With our dataset, we had a few steps to work through to get a clean dataframe. For example, our shot column is a dict, meaning we need to parse out these values before we can use them easily in our pitch plots below.

Now we have our values, we can create our shot plot using Matplotlib and mplsoccer libraries.

# Setup the pitch
figsize = (16, 8)
pitch = Pitch(figsize=figsize, tight_layout=False, goal_type='box', pitch_color='#aabb97', line_color='white', stripe_color='#c2d59d', stripe=True)
fig, ax = pitch.draw()

# Store team names
t1name = shotevents.team.iloc[0]
t2name = list(set(shotevents.team.unique()) - set([t1name]))[0]

# Split data by team
team1 = shotevents[shotevents.team == t1name] 
team1['location_x'] = 120 - team1['location_x']
team1['location_y'] = 80 - team1['location_y']
team1['end_location_x'] = 120 - team1['end_location_x']
team1['end_location_y'] = 80 - team1['end_location_y']
team2 = shotevents[shotevents.team == t2name]

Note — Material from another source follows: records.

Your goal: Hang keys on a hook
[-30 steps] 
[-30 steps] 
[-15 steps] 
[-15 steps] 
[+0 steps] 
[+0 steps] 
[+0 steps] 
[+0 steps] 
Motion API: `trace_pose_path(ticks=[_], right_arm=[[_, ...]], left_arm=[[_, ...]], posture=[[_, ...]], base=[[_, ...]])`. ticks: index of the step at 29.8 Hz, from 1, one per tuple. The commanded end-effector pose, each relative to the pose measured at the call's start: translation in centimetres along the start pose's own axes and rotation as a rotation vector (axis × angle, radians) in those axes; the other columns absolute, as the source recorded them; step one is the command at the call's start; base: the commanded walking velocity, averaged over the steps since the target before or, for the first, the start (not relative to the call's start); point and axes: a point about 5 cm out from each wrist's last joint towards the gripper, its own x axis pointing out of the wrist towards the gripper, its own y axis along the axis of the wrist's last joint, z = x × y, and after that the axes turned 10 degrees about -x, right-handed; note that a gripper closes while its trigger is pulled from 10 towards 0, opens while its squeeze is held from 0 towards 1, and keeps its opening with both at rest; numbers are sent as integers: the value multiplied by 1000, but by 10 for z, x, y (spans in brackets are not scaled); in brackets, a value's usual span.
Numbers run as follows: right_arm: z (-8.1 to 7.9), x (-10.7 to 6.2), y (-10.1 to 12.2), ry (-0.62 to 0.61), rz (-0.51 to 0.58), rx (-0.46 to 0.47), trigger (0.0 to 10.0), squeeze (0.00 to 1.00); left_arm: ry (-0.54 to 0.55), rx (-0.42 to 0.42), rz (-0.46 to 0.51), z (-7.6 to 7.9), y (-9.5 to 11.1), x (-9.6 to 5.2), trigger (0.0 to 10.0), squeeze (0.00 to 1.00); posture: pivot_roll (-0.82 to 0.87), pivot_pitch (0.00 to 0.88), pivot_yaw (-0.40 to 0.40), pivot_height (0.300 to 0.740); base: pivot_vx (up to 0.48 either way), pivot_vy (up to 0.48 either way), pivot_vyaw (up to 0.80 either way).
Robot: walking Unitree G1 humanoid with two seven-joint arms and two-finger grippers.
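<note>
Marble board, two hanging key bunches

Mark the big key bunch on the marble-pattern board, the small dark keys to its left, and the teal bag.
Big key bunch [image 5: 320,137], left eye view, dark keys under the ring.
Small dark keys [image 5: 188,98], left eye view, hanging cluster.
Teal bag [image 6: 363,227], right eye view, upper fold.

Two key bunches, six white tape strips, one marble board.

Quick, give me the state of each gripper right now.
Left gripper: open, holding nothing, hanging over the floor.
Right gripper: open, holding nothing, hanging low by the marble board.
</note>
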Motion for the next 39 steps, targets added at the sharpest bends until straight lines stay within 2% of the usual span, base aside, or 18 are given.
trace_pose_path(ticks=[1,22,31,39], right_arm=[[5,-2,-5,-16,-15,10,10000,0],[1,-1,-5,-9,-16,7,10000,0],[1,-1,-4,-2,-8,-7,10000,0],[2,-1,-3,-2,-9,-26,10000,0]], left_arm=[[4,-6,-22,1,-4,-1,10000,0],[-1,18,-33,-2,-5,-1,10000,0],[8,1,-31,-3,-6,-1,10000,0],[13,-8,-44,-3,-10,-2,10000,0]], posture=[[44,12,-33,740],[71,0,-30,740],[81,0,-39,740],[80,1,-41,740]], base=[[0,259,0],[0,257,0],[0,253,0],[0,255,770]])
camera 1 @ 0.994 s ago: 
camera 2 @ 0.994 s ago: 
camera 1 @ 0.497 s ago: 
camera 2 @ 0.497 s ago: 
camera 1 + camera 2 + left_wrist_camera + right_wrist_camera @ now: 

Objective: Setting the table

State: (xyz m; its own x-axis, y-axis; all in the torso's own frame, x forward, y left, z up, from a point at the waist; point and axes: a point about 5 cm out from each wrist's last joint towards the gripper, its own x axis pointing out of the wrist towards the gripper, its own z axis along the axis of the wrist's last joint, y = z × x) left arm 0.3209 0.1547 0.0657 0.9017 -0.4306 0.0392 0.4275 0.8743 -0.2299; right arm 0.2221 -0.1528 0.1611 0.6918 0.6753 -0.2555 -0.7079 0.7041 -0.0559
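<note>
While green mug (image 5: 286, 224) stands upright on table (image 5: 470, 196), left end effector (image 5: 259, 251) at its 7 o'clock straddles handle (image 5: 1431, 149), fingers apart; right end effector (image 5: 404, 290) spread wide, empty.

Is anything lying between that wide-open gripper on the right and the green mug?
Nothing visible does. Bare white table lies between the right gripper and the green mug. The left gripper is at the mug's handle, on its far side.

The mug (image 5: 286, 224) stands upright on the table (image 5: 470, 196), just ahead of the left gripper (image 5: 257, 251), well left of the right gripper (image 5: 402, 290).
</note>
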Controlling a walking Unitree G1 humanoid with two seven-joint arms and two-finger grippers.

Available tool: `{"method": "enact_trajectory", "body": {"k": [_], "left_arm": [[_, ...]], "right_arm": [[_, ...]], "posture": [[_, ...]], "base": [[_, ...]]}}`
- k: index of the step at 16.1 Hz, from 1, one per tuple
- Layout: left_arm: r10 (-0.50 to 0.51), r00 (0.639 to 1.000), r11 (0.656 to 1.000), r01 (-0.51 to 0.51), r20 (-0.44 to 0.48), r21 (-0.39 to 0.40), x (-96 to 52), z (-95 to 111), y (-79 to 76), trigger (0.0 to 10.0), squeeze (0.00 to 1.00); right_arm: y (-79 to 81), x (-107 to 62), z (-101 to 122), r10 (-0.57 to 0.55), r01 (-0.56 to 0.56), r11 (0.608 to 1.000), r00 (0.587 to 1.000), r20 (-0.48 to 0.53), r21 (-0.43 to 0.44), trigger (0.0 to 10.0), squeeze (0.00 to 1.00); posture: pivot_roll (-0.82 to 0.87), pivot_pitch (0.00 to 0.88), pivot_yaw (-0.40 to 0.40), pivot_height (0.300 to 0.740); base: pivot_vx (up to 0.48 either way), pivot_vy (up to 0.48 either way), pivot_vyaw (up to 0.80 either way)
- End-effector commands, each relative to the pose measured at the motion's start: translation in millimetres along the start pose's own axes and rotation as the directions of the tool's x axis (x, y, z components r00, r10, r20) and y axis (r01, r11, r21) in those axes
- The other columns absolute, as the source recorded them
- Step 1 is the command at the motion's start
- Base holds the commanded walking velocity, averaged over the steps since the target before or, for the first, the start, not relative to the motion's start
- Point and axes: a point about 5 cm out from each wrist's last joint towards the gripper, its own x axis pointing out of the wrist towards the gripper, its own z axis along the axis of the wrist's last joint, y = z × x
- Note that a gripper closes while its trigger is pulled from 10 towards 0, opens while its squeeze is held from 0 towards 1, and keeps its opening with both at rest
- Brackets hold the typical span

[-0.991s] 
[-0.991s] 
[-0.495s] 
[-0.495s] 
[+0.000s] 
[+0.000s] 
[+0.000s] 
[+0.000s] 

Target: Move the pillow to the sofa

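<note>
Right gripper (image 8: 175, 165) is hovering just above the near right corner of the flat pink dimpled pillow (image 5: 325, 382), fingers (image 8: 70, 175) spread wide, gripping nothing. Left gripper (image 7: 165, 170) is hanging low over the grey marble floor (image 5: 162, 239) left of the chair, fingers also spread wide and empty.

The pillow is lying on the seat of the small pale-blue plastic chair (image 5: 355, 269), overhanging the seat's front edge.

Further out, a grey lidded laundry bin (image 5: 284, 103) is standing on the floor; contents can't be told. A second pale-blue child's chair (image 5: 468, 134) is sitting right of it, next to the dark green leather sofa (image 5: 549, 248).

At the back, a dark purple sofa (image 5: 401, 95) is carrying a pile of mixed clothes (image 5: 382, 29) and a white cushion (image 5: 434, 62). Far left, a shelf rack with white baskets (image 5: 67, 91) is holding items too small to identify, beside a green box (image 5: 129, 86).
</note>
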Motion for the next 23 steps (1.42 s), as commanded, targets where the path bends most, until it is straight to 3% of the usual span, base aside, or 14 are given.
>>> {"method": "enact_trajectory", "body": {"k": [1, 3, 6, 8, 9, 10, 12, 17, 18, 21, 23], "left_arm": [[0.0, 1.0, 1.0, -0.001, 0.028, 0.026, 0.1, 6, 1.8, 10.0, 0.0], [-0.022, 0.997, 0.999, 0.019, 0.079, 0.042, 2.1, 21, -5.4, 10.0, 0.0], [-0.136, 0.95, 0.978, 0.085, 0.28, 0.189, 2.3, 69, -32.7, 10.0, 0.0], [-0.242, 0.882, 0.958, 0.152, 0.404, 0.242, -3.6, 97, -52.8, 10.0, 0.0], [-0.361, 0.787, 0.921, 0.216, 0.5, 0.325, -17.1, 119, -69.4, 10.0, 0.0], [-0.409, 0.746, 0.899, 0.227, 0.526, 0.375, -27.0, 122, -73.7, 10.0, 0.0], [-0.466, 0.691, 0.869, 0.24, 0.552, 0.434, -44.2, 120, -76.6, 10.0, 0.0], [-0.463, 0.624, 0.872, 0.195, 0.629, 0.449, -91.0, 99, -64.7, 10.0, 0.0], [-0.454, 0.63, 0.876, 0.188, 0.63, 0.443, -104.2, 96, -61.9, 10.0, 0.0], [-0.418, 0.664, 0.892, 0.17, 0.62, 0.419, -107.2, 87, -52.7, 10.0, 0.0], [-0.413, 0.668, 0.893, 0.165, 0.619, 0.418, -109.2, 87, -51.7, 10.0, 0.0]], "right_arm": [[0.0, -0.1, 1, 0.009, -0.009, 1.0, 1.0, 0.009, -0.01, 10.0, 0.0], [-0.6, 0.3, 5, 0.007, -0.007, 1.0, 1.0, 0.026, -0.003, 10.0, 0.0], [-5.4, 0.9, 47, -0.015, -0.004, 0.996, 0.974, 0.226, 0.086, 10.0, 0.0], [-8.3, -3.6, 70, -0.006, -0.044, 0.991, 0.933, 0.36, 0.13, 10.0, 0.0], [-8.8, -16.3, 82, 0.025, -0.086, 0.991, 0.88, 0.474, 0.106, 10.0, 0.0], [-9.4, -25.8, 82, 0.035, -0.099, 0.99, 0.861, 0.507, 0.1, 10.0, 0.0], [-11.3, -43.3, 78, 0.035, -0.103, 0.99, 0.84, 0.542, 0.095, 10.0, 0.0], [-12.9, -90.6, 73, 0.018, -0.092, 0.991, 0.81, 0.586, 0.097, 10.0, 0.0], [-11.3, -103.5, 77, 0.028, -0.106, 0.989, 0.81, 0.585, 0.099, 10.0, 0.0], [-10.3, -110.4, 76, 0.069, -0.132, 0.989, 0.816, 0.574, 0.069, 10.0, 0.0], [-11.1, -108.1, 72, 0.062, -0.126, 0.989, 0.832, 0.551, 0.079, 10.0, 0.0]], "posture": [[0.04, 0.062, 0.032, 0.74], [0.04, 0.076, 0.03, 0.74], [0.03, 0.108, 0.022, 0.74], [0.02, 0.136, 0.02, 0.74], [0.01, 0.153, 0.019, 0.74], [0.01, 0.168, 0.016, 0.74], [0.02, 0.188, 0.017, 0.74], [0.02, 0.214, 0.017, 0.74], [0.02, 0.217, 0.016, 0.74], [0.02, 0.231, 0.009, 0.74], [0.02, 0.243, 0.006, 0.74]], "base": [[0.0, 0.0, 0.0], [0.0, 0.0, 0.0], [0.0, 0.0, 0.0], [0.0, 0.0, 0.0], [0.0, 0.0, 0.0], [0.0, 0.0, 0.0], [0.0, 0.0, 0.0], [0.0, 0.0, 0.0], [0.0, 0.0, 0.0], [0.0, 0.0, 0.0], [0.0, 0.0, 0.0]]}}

# Plot starting locations 
t1 = pitch.scatter(team1.location_x, team1.location_y, s=team1.statsbomb_xg*500, ax=ax, color="red", edgecolors="k", label="LFC")
t2 = pitch.scatter(team2.location_x, team2.location_y, s=team2.statsbomb_xg*500, ax=ax, color="darkblue", edgecolors="k", label="BHA")

# Plot the shot directions 
lt1 = pitch.lines(team1.location_x, team1.location_y, team1.end_location_x, team1.end_location_y, ax=ax, alpha=0.2, color="red", comet=True, label="LFC Shot")
lt2 = pitch.lines(team2.location_x, team2.location_y, team2.end_location_x, team2.end_location_y, ax=ax, alpha=0.2, color="blue", comet=True, label="BHA Shot")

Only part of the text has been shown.